Data items
========================================================================

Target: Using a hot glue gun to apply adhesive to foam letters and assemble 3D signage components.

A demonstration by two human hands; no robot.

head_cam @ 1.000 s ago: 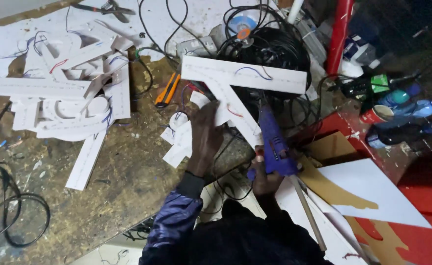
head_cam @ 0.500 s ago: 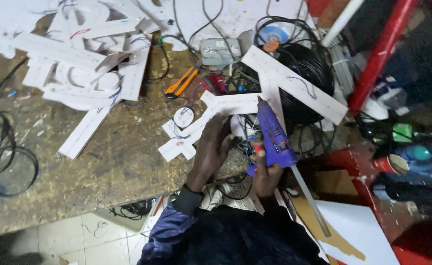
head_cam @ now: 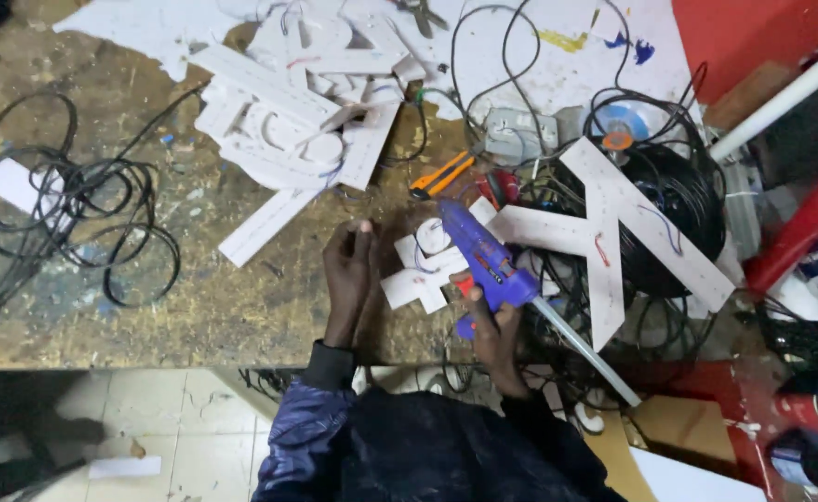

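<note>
- Since the earlier frame your glue gun has swung so its nozzle now points up-left over the small white pieces, and the big white X-shaped piece (head_cam: 613,232) has shifted right onto the black cable coil (head_cam: 678,195).
- At the far left of the desk (head_cam: 195,307), a loose tangle of black wire (head_cam: 74,214) lies well apart from your hands.
- Farther back, a heap of white cut letter shapes (head_cam: 288,121) is stacked, with a long white strip (head_cam: 265,226) sticking out toward you.
- Your left hand (head_cam: 348,274) rests flat on the desk, fingers together and straight, holding nothing, its fingertips just beside the small white cut piece (head_cam: 418,274).
- That small white cut piece lies between your two hands, near the desk's near edge.
- An orange utility knife (head_cam: 441,174) lies just beyond it.
- Your right hand (head_cam: 492,325) is clamped on the grip of the purple glue gun (head_cam: 483,260), whose tip is over the small white piece; I cannot tell whether it touches.
- A grey rod (head_cam: 585,351) slants away to the right of the gun.
</note>
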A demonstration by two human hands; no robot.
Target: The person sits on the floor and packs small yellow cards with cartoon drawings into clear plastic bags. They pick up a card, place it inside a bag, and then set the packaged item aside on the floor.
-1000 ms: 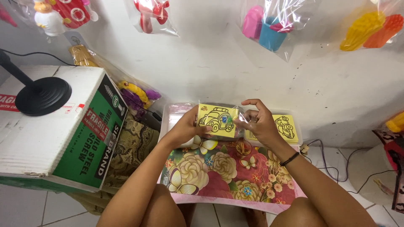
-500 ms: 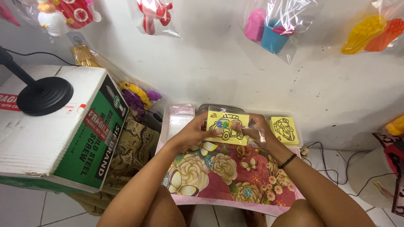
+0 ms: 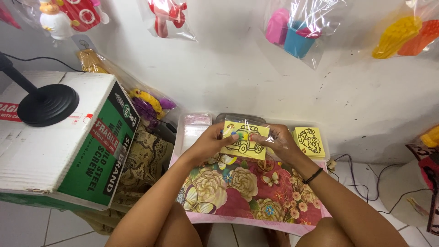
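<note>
Both hands are holding 1 yellow card with a car drawing (image 3: 243, 142) over the far edge of the flowery tray (image 3: 256, 201). Left hand (image 3: 208, 145) is pinching the card's left side, fingers closed on it. Right hand (image 3: 276, 144) is gripping the right side through a clear plastic bag (image 3: 270, 132). Its long side is running left to right between them. Another yellow card (image 3: 309, 142) is lying at the tray's far right corner, nearer the right hand.

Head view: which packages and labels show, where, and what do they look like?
Cardboard box: left, white top, green side, red label.
Clear bag: in both hands, over yellow car card.
Yellow card stack: right of hands.
Clear toy bags: hanging on wall.
</note>
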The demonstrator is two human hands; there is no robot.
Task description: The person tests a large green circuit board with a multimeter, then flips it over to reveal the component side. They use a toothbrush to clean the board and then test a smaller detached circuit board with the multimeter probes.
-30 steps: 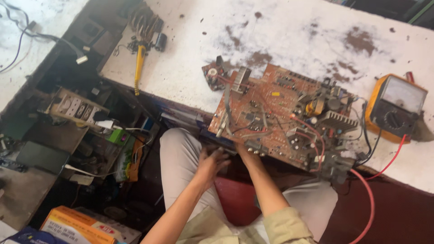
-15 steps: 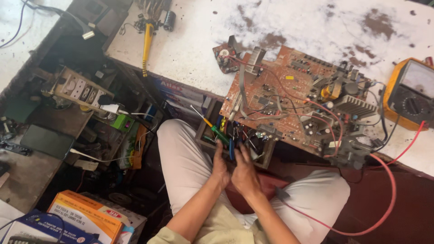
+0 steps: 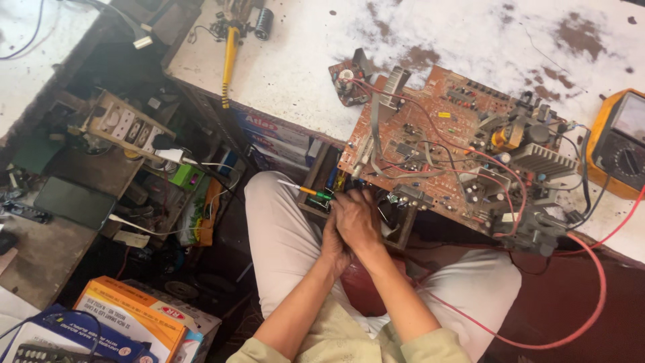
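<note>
Head view, looking down on a seated person in pale trousers at a worn white workbench (image 3: 470, 40). Largest thing beyond the hands is a brown circuit board (image 3: 443, 144), lying flat and overhanging the bench's near edge, its long axis running from up and left of the hands down toward the right, and packed with components, a finned heat sink and red wires. Far to the right of the hands sits a yellow multimeter (image 3: 621, 144) with a red lead (image 3: 591, 296) looping down past the person's knee. Directly under the hands is an open wooden drawer (image 3: 322, 178) below the bench edge. Both hands meet over it, just short of the board's near edge: the right hand (image 3: 358, 218) lies on top, fingers curled narrow, the left hand (image 3: 334, 238) tucked against and partly beneath it; whether either one grips anything cannot be told. Just left of the hands, almost touching the fingertips, lies a small screwdriver (image 3: 306, 191) with a green and yellow handle; its long axis runs nearly level, handle toward the hands, metal tip pointing away to the left. The left hand is the nearer one. Further up and left, a yellow-handled tool (image 3: 230, 57) rests on the bench, pointing away.
</note>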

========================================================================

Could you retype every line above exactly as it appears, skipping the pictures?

### RESULT FOR THIS TASK
Target: Using a hot glue gun to apply adhesive to foam letters and assemble 3D signage components.

A demonstration by two human hands; no robot.

head_cam @ 1.000 s ago: 
head_cam @ 0.500 s ago: 
head_cam @ now: 

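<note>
- Since the earlier frame your glue gun has swung so its nozzle now points up-left over the small white pieces, and the big white X-shaped piece (head_cam: 613,232) has shifted right onto the black cable coil (head_cam: 678,195).
- At the far left of the desk (head_cam: 195,307), a loose tangle of black wire (head_cam: 74,214) lies well apart from your hands.
- Farther back, a heap of white cut letter shapes (head_cam: 288,121) is stacked, with a long white strip (head_cam: 265,226) sticking out toward you.
- Your left hand (head_cam: 348,274) rests flat on the desk, fingers together and straight, holding nothing, its fingertips just beside the small white cut piece (head_cam: 418,274).
- That small white cut piece lies between your two hands, near the desk's near edge.
- An orange utility knife (head_cam: 441,174) lies just beyond it.
- Your right hand (head_cam: 492,325) is clamped on the grip of the purple glue gun (head_cam: 483,260), whose tip is over the small white piece; I cannot tell whether it touches.
- A grey rod (head_cam: 585,351) slants away to the right of the gun.
</note>
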A demonstration by two human hands; no robot.
Target: The person sits on the floor and packs small yellow cards with cartoon drawings into clear plastic bags. They pick up a card, place it inside a bag, and then set the packaged item aside on the floor.
-1000 ms: 
-500 ms: 
+0 ms: 
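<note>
Both hands are holding 1 yellow card with a car drawing (image 3: 243, 142) over the far edge of the flowery tray (image 3: 256, 201). Left hand (image 3: 208, 145) is pinching the card's left side, fingers closed on it. Right hand (image 3: 276, 144) is gripping the right side through a clear plastic bag (image 3: 270, 132). Its long side is running left to right between them. Another yellow card (image 3: 309, 142) is lying at the tray's far right corner, nearer the right hand.

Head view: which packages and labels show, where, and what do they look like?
Cardboard box: left, white top, green side, red label.
Clear bag: in both hands, over yellow car card.
Yellow card stack: right of hands.
Clear toy bags: hanging on wall.
</note>
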The demonstrator is two human hands; there is no robot.
Task description: The person tests a large green circuit board with a multimeter, then flips it over to reveal the component side. They use a toothbrush to clean the board and then test a smaller detached circuit board with the multimeter probes.
-30 steps: 
-15 steps: 
+0 steps: 
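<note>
Head view, looking down on a seated person in pale trousers at a worn white workbench (image 3: 470, 40). Largest thing beyond the hands is a brown circuit board (image 3: 443, 144), lying flat and overhanging the bench's near edge, its long axis running from up and left of the hands down toward the right, and packed with components, a finned heat sink and red wires. Far to the right of the hands sits a yellow multimeter (image 3: 621, 144) with a red lead (image 3: 591, 296) looping down past the person's knee. Directly under the hands is an open wooden drawer (image 3: 322, 178) below the bench edge. Both hands meet over it, just short of the board's near edge: the right hand (image 3: 358, 218) lies on top, fingers curled narrow, the left hand (image 3: 334, 238) tucked against and partly beneath it; whether either one grips anything cannot be told. Just left of the hands, almost touching the fingertips, lies a small screwdriver (image 3: 306, 191) with a green and yellow handle; its long axis runs nearly level, handle toward the hands, metal tip pointing away to the left. The left hand is the nearer one. Further up and left, a yellow-handled tool (image 3: 230, 57) rests on the bench, pointing away.
</note>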

Nothing remains to be added to the exercise.